Il resto, pur raccontato splendidamente, e splendidamente fotografato da Matteo Cocco – la pianura, le corti, le piazze, i visi -, passa in secondo piano. Quello che domina, e che riluce, è la grazia: inspiegabile, immediata, estranea al tempo e allo spazio come il grido silenzioso di un pittore morente che sale alto nel cielo del Po, e vola a confondersi nella sabbia delle sue golene.

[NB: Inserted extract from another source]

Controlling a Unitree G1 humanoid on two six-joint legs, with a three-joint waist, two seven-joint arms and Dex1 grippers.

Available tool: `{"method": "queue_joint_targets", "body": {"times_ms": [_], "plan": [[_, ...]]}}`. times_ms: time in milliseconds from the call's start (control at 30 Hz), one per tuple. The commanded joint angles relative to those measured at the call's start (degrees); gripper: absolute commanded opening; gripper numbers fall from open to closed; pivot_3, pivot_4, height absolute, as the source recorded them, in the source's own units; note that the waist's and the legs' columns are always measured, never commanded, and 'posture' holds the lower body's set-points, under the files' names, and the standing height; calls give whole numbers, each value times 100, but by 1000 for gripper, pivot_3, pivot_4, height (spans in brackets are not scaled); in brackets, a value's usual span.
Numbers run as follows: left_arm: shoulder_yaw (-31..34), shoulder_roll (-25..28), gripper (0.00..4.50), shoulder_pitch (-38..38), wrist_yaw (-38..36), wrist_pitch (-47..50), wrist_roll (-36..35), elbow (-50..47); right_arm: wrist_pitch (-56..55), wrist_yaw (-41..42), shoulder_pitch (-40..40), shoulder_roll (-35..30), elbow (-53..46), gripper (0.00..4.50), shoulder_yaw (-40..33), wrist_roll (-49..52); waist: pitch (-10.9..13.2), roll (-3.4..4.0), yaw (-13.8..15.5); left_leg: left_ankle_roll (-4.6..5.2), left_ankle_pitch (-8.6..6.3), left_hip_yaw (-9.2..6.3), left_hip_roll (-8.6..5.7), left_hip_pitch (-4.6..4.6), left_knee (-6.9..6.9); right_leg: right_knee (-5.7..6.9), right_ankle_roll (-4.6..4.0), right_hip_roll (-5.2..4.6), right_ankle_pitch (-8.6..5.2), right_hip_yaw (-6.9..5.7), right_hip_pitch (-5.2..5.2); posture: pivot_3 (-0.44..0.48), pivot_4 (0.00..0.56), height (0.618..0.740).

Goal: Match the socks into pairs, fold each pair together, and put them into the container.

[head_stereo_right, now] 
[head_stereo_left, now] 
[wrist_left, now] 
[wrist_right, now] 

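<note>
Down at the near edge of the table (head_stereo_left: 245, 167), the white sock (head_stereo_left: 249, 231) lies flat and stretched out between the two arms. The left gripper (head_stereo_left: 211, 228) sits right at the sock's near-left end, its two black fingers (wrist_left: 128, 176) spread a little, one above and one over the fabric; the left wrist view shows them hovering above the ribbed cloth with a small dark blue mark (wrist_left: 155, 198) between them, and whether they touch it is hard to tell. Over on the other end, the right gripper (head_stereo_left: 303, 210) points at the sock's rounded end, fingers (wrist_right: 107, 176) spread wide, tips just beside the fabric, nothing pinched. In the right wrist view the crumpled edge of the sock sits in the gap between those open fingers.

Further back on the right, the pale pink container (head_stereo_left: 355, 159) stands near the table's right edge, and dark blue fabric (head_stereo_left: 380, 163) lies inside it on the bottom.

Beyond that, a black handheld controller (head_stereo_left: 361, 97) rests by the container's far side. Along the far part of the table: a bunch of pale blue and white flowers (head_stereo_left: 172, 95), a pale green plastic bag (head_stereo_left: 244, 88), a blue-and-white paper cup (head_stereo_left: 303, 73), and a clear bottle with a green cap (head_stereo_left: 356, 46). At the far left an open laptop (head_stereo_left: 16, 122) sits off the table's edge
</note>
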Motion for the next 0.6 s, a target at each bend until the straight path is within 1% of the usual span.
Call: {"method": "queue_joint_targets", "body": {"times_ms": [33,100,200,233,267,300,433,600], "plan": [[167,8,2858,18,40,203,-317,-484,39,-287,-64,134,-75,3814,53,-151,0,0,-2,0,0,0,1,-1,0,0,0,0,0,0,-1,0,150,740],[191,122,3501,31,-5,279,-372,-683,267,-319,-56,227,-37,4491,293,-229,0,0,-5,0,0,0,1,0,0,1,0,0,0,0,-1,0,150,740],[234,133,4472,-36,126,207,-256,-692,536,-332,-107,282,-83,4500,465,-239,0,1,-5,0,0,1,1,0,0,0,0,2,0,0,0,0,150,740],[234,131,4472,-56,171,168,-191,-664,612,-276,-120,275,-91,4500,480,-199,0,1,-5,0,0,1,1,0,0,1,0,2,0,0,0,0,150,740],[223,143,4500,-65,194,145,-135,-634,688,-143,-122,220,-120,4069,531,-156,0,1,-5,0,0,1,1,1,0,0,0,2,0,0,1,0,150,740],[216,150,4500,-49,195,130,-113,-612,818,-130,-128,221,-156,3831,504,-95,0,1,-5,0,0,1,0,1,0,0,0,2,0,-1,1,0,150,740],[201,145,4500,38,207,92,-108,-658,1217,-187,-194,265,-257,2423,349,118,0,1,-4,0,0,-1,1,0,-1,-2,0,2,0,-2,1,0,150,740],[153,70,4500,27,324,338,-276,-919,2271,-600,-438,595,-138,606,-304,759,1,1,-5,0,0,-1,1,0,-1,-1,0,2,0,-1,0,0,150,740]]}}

Roberto Escobar, Il Sole 24 Ore

La vita di Antonio Ligabue, il pittore naïf di origini svizzere nato da due emigrati italiani, racchiude una molteplicità di temi, ancora oggi attualissimi, che non sono sfuggiti all’esame attento di un regista scrupoloso, preciso e bravo come Giorgio Diritti. Il maestro bolognese, già apprezzato per lo splendido L’uomo che verrà, dalla filmografia tanto parca quanto altamente qualitativa anche negli altri titoli in repertorio, ha affidato il ruolo dell’artista a un fuoriclasse come Elio Germano che lo ha trasformato in un Orso d’argento al Festival di Berlino, per la prima volta diretto da un italiano, Carlo Chatrian. Ne è uscito un film di ottimo livello che restituisce all’arte cinematografica e pittorica uno spessore considerevole. Il pregio maggiore è aver saputo cogliere nella vita di un personaggio discusso e ingiustamente sottovalutato aspetti che hanno un ruolo dominante nella società di oggi. Il bullismo di cui Ligabue è vittima da bambino e da adulto. L’amore per gli animali. L’anaffettività dei genitori adottivi che lo prendono in affido per denaro. La follia che lo rende zimbello di chi calpesta la sua dignità di essere umano. E perfino non aver diritto ai sogni. Nella fattispecie, non poter sposare la donna che ama a dispetto di un’unione finta con un concetto di bellezza socialmente condivisa, anziché con una creatura in carne e ossa realmente desiderata. E nel secolo della mercificazione di sensi e affetti non è denuncia di poco conto.